**What you are asked to do**
Where an entry contains a picture, skip the picture and write out everything else exactly.
::::::
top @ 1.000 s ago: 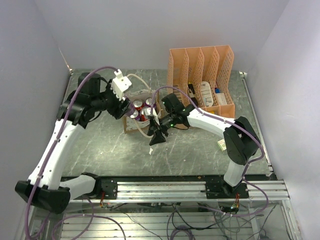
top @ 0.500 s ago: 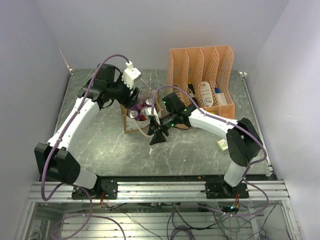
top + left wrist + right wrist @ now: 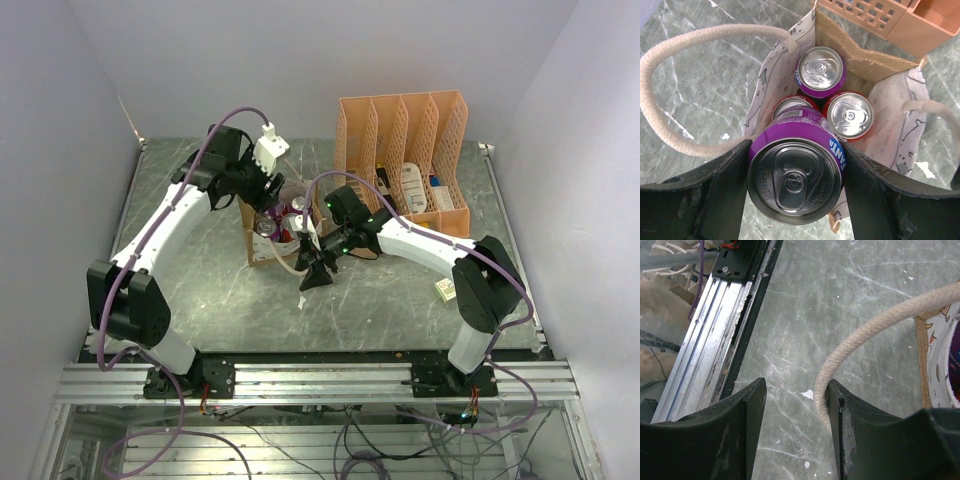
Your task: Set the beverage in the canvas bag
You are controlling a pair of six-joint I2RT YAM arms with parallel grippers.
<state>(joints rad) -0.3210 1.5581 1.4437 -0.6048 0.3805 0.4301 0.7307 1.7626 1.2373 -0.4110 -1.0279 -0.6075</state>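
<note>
A purple Fanta can, the beverage, is upright in my left gripper, which is shut on its sides. It hangs just above the open mouth of the canvas bag. Three cans stand inside the bag: a purple one, a red one and one half hidden. In the top view the bag sits mid-table with my left gripper over it. My right gripper is open at the bag's near side, with a cream rope handle resting against the inside of its right finger.
The orange file organizer stands just behind and right of the bag, holding a few items. A small packet lies near the right arm's elbow. The aluminium rail runs along the table's near edge.
My left arm has swung right and forward, carrying the can from beside the bag to above its mouth. The right gripper has stayed at the handle.
</note>
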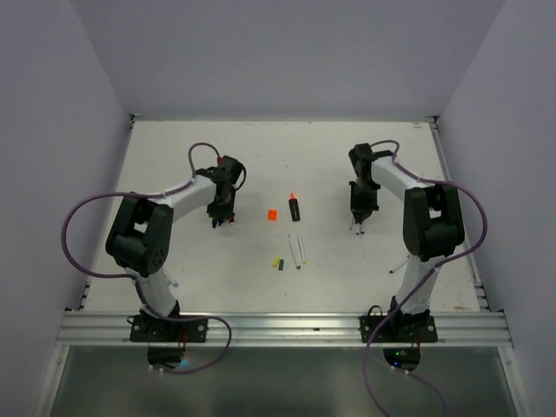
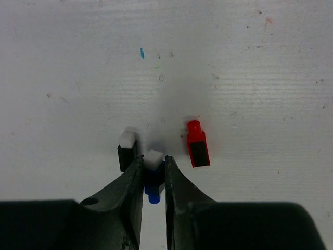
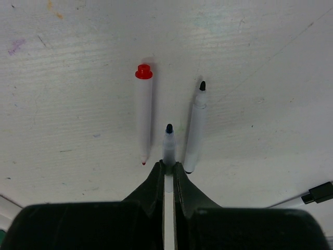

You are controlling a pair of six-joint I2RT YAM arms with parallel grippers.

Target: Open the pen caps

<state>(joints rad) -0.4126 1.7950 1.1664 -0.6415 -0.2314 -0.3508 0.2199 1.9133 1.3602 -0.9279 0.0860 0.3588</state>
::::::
**Task output**
top @ 1.000 s ago: 
top @ 0.500 s ago: 
top + left wrist + right wrist @ now: 
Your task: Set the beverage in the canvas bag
You are controlling a pair of six-joint I2RT YAM arms with parallel grippers.
<state>(joints rad) -0.3210 1.5581 1.4437 -0.6048 0.3805 0.4301 0.7307 1.7626 1.2373 -0.4110 -1.0279 -0.6075</state>
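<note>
A purple Fanta can, the beverage, is upright in my left gripper, which is shut on its sides. It hangs just above the open mouth of the canvas bag. Three cans stand inside the bag: a purple one, a red one and one half hidden. In the top view the bag sits mid-table with my left gripper over it. My right gripper is open at the bag's near side, with a cream rope handle resting against the inside of its right finger.
The orange file organizer stands just behind and right of the bag, holding a few items. A small packet lies near the right arm's elbow. The aluminium rail runs along the table's near edge.
My left arm has swung right and forward, carrying the can from beside the bag to above its mouth. The right gripper has stayed at the handle.
</note>
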
You are controlling a pair of six-joint I2RT YAM arms with parallel grippers.

Target: Open the pen caps

<state>(joints rad) -0.4126 1.7950 1.1664 -0.6415 -0.2314 -0.3508 0.2199 1.9133 1.3602 -0.9279 0.0860 0.3588</state>

The exercise has now been completed.